**Task prompt:**
Would you please transcribe, exactly as written, the lines of the entries below starting at the one that holds "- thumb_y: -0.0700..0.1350" and ending at the one that holds "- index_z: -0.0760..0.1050", both included?

**Supplied records:**
::::
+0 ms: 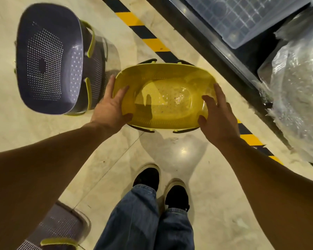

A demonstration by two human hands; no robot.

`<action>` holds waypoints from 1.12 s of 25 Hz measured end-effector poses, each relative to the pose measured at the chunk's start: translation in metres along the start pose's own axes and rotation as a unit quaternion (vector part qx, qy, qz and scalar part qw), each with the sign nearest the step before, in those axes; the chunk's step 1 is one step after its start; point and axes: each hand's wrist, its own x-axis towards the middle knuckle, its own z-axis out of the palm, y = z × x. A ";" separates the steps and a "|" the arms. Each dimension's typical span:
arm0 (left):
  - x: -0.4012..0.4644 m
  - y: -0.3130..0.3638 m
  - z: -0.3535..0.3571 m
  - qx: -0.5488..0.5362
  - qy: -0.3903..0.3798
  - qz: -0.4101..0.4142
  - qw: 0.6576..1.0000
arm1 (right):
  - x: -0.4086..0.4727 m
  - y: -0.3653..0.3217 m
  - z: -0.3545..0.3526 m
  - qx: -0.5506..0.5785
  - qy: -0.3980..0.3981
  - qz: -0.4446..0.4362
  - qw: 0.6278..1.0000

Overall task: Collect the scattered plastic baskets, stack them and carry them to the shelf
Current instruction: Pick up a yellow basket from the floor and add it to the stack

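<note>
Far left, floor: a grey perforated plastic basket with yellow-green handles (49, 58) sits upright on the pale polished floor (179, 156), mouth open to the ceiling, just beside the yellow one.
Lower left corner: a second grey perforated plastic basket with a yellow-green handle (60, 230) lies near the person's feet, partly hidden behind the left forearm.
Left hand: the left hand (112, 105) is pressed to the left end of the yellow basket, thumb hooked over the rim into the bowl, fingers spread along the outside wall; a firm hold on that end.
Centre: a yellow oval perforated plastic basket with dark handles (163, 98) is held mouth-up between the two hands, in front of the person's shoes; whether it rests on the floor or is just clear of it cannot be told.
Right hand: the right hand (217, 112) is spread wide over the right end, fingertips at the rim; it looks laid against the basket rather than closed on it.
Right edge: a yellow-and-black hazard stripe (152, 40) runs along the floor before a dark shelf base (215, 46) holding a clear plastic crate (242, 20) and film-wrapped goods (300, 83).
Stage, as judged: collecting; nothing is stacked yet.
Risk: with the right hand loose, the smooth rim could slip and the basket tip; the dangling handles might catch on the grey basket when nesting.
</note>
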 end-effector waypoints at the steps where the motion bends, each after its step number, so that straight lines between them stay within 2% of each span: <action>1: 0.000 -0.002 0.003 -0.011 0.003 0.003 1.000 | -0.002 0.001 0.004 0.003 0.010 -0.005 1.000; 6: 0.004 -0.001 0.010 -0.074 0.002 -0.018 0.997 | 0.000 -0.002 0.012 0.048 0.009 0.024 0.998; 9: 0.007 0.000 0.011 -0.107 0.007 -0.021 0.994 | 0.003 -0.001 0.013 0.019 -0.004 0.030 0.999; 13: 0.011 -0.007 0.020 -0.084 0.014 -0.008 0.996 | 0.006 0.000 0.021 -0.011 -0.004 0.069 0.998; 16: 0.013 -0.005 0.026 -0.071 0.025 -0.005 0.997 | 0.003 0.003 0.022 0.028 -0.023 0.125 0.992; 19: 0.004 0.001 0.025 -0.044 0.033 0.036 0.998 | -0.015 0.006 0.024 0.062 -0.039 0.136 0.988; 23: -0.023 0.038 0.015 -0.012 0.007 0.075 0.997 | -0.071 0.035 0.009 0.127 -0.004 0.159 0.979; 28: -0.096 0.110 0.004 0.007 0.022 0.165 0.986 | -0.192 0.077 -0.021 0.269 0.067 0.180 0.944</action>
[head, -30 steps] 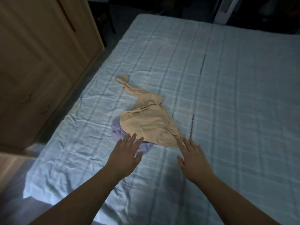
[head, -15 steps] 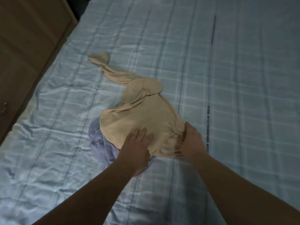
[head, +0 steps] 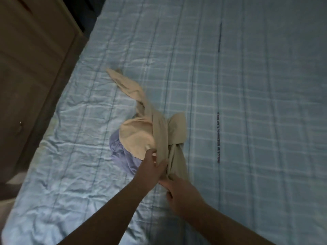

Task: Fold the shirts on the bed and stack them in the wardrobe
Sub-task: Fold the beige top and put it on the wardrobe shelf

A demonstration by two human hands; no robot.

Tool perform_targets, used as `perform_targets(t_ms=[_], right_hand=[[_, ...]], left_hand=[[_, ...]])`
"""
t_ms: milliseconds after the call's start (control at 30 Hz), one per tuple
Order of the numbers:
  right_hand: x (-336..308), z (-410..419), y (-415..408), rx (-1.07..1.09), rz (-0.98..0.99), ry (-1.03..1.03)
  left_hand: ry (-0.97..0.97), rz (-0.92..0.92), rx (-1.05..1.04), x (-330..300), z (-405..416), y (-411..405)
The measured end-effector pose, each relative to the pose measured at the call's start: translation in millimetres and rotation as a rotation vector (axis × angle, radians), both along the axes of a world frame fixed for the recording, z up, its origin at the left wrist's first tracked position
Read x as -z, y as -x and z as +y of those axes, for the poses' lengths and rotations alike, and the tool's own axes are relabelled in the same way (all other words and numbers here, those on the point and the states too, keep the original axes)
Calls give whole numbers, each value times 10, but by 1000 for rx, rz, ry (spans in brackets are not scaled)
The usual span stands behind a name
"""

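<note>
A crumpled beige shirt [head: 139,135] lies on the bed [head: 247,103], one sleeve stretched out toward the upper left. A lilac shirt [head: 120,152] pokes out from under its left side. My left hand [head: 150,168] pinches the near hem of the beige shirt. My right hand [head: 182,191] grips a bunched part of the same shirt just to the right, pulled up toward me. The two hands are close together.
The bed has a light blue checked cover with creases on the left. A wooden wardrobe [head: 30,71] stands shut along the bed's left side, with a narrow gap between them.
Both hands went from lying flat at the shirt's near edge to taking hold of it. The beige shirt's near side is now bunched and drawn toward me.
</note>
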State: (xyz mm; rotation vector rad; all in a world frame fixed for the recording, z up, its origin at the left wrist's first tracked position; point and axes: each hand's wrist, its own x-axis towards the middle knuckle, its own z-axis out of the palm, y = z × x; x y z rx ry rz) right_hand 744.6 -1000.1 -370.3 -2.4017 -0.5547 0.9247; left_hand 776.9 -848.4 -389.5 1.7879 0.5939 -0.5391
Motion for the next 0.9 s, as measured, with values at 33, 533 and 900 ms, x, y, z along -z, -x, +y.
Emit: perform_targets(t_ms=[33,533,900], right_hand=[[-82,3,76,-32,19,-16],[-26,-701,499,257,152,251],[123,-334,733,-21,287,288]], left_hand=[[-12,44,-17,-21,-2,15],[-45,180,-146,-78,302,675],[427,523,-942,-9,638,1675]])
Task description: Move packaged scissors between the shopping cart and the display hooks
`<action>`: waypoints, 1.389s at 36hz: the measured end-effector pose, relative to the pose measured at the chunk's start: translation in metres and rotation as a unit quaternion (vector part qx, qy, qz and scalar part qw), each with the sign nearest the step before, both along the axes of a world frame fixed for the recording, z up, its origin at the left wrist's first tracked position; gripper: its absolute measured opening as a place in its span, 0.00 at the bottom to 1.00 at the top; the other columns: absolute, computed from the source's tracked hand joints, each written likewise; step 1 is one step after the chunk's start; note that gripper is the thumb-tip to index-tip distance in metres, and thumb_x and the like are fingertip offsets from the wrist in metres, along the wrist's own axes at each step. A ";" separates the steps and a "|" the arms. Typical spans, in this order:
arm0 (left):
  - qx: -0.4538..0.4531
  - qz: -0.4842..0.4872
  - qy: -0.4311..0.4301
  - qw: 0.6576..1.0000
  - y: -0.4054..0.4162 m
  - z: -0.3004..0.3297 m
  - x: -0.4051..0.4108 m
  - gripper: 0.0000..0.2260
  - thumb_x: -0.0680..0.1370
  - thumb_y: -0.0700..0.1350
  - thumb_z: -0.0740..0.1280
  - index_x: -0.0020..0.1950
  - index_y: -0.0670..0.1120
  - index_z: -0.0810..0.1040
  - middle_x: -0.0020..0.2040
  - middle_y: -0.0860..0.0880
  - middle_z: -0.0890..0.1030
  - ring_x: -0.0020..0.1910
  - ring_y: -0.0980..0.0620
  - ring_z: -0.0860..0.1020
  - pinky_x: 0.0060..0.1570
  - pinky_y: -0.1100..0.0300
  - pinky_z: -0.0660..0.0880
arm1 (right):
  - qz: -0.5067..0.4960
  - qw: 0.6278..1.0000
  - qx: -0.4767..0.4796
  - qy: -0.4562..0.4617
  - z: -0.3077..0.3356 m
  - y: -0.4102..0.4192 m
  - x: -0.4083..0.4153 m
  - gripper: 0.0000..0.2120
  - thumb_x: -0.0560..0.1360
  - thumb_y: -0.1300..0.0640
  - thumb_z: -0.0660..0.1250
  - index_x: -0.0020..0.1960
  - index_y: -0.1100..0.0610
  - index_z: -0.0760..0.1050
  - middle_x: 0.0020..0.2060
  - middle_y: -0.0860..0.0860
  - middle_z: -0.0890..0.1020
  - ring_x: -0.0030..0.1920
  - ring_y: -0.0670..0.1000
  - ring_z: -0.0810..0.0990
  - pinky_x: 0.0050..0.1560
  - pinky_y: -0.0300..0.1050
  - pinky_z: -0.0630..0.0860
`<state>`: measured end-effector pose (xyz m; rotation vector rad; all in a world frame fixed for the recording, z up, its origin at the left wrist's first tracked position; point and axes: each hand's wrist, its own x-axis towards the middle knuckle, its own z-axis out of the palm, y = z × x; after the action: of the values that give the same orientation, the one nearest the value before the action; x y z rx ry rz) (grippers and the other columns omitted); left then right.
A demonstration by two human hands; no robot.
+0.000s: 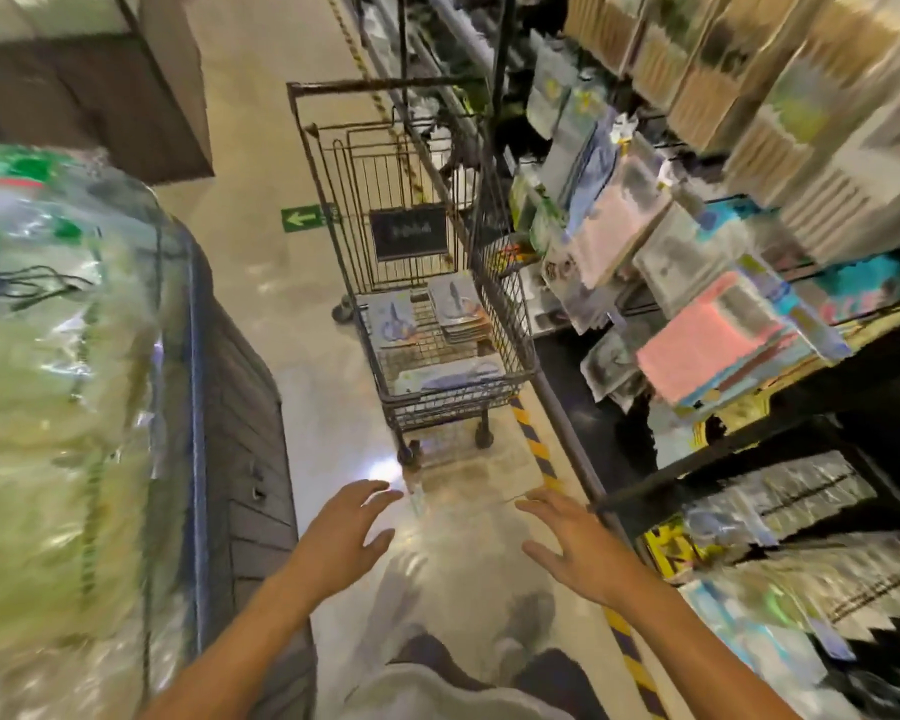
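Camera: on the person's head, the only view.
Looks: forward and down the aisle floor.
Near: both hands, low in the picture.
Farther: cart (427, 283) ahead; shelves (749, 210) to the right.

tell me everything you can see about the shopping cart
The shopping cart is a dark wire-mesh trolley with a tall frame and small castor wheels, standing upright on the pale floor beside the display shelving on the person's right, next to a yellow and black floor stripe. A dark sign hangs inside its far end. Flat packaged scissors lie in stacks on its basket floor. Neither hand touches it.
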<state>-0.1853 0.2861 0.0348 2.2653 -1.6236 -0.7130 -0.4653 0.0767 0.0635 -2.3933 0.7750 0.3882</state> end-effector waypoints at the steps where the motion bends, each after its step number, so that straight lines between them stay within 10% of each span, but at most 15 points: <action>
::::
**Task response:**
  - thumb_y: -0.0700..0.1350
  - thumb_z: -0.0740..0.1280
  - index_x: -0.0020..0.1950
  - index_y: -0.0670..0.1120
  - index_z: -0.0810..0.1040
  - middle_x: -0.0020..0.2040
  - middle_y: -0.0860..0.0880
  - middle_z: -0.0890..0.1030
  - ring_x: -0.0020..0.1910
  - ring_y: -0.0980..0.0620
  - ring_z: -0.0860..0.1020
  - pinky_x: 0.0060..0.1570
  - pinky_y: -0.1100..0.0300
  - pinky_z: -0.0660..0.0880
arm1 (right):
  - qz: -0.5067..0.4960
  - qw: 0.6278..1.0000
  - qx: -0.4767..0.4796
  - qy: -0.4562..0.4617
  - z: -0.3077..0.3356 m
  - y: -0.4102..0.4192 m
  - x: -0.4083..0.4153 m
  - gripper: 0.0000..0.2120
  - thumb_x: -0.0560..0.1360
  - thumb_y: -0.1300..0.0640
  - thumb_z: -0.0660..0.1250
  - index_x: -0.0020..0.1960
  - index_y: -0.1100..0.0610
  - index_z: -0.0760..0.1050

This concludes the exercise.